The 5th Circuit Court of Appeals threw out the administration's new version of the rule last month, stating that only Congress could make such a change and the administration had overstepped its authority.

The rule change, which would have gone into effect Thursday, would have expanded the number of workers covered by overtime by an estimated five million. Business groups and Republicans opposed it, and argued it would have resulted in companies limiting work hours to contain labor costs, leaving workers no better off while also limiting their ability to set flexible work schedules with their employers.

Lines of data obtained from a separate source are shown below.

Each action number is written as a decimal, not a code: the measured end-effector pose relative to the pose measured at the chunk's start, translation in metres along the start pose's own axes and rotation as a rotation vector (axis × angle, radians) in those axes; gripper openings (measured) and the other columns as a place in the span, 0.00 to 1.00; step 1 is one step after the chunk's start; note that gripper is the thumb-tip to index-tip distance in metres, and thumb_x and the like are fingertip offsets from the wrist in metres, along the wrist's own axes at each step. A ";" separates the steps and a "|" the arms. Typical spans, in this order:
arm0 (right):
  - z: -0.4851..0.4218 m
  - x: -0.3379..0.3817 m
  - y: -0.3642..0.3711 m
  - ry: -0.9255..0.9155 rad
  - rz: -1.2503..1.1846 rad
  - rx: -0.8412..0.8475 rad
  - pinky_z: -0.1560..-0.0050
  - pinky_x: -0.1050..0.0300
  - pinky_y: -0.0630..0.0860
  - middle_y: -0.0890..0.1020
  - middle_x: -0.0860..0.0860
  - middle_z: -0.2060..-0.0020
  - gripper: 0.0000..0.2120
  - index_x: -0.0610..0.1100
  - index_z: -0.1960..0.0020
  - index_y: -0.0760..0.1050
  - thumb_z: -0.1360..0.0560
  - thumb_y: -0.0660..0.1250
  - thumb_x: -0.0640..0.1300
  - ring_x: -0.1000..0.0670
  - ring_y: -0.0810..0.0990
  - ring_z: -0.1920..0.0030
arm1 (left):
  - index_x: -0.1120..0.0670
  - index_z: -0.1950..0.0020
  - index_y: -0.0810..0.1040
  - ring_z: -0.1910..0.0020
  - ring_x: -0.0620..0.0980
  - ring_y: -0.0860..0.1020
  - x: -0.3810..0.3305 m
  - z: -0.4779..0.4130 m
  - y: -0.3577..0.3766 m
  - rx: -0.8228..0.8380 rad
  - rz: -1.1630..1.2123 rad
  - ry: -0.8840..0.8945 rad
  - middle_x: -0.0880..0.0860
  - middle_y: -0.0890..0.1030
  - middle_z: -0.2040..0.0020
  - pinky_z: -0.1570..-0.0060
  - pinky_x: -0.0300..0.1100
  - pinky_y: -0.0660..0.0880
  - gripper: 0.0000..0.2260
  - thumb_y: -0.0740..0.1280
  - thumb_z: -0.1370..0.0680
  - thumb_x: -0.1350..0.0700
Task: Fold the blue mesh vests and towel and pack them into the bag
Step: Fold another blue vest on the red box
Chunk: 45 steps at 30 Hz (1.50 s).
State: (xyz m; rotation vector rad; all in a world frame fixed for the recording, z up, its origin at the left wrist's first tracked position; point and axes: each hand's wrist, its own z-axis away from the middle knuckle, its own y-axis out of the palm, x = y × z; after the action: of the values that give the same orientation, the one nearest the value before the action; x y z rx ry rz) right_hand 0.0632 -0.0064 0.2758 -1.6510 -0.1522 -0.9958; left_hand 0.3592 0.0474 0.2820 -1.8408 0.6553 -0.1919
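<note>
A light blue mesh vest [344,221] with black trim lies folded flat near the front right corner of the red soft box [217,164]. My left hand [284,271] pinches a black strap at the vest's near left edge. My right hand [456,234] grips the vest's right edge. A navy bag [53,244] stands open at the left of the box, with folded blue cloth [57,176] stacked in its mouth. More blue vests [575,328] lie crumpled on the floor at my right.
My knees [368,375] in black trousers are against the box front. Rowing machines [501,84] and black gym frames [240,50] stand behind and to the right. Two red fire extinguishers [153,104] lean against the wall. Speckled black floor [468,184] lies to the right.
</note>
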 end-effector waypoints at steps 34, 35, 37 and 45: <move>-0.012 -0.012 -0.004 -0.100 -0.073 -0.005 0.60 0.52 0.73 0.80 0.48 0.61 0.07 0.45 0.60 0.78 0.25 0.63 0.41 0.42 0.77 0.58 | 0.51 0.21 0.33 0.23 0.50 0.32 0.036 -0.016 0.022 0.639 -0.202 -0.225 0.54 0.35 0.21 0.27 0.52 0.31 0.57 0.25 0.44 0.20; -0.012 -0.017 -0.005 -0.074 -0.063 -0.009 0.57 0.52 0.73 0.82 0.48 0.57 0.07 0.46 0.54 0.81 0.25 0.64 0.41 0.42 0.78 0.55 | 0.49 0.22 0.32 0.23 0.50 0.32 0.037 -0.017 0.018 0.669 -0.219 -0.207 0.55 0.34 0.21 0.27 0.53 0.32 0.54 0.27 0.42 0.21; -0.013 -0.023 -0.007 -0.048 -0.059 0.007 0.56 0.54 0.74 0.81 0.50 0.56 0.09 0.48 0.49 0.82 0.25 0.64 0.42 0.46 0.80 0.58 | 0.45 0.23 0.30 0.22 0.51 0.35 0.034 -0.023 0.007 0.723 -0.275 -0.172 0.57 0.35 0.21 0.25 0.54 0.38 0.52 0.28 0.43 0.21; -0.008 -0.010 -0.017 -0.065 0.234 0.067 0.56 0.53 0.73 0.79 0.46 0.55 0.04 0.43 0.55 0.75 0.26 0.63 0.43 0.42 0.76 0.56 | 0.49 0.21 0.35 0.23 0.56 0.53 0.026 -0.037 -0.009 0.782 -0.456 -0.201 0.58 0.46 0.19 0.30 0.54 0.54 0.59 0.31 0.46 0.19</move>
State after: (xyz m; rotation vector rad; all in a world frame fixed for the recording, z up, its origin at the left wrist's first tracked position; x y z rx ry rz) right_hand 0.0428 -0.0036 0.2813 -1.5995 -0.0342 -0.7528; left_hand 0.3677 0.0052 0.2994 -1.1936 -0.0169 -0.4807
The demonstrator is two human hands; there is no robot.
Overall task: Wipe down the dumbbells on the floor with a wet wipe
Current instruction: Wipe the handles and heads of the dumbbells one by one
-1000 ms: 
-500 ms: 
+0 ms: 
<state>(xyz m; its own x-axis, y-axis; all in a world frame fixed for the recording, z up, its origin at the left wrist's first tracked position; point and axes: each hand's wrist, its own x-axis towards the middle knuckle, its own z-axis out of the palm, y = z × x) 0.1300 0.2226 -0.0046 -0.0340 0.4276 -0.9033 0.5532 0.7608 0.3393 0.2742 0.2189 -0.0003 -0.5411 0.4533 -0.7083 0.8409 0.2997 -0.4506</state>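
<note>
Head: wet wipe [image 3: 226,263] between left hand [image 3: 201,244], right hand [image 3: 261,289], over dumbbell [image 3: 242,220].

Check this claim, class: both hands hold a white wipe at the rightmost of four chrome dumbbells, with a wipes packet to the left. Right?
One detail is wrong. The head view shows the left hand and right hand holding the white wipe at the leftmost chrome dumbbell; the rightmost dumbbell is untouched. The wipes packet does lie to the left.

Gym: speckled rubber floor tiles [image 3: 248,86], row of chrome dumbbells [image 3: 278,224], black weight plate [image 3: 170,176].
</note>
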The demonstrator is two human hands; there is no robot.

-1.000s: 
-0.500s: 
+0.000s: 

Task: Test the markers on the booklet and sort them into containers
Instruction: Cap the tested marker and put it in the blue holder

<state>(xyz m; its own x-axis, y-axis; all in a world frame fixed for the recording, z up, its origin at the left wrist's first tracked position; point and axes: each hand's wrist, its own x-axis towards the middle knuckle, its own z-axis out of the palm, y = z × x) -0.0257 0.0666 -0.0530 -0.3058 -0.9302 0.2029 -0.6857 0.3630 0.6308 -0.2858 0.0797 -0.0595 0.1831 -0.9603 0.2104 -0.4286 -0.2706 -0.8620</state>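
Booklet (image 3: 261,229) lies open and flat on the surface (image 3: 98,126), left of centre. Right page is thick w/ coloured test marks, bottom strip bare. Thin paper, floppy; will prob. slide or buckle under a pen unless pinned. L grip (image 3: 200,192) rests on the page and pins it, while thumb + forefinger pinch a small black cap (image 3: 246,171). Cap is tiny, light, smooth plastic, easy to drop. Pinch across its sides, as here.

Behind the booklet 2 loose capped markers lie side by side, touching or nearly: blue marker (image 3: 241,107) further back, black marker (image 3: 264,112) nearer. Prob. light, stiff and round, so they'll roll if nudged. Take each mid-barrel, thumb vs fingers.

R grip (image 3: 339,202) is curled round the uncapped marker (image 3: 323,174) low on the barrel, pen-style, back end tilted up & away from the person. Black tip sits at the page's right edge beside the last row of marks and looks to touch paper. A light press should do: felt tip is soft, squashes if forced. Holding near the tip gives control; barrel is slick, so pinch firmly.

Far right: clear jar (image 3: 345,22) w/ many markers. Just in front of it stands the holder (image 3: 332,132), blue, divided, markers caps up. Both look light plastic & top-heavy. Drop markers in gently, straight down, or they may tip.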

The appeal, filed in a Texas court, doesn't lay out the basis for the challenge but the administration has argued all along that it was merely updating the existing Fair Labor Standards Act, a step that did not require congressional approval. A court rejected that argument in a Nov. 22 ruling, saying that the administration fundamentally changed the rule and only Congress can do that.

"Despite the harmful impact of the overtime rule on small business, non-profits and state and local governments, the DOL continues to charge ahead in the twilight of the Obama administration. Hopefully, the 5th Circuit will take the same view as the judge that imposed a nationwide injunction on the rule," said Trey Kovacs, labor policy analyst for the conservative Competitive Enterprise Institute.

A Labor Department spokesman directed all inquiries to the Justice Department. DOJ spokesman Nicole Navas acknowledged the appeal but said the department had no further comment.

Federal law says wage and hourly employees must be paid time-and-a-half once they work more than 40 hours in a week. However, businesses may exempt workers from the requirement if their duties are "managerial" in nature.

One of the requirements for the exemption is that the worker must make at least $23,000 annually. The administration argued that many employers abuse this exemption by labeling regular employees as "managerial" in order to get out of paying them overtime.

President Obama first called for the rule to be changed in a 2014 executive order. Labor Department formally announced in May that the exemption level would rise to more than $47,000 starting on Dec. 1, which would have covered many more people. The White House projected the change would boost wages for workers by $12 billion over the next 10 years.

"Companies will have a choice to make: Either they pay their workers overtime or they cap the work week at 40 hours. Either way, the worker wins," Vice President Joe Biden told reporters when the rule was announced.

A study released last month by the nonpartisan Congressional Budget Service disputed the administration's estimates. The CBO found that canceling the change would result in a net increase of $2.1 billion in real income for families in 2017. The report said that while the rule change would increase earnings, workers would lose out overall due to higher consumer prices and other economic effects.

The court's rejection of the overtime rule capped a bad November for the administration regarding its efforts to re-write labor and workplace rules. A court rejected an expansion of the disclosure rules regarding legal advice provided to employers, a change that was widely expected to result in many legal firms no longer providing advice at all.

A court also rejected a new federal contracting rule that would have required bidders on contracts above $500,000 to report any labor violations over the last three years, including ones still being contested in court. Critics dubbed it the "blacklisting rule."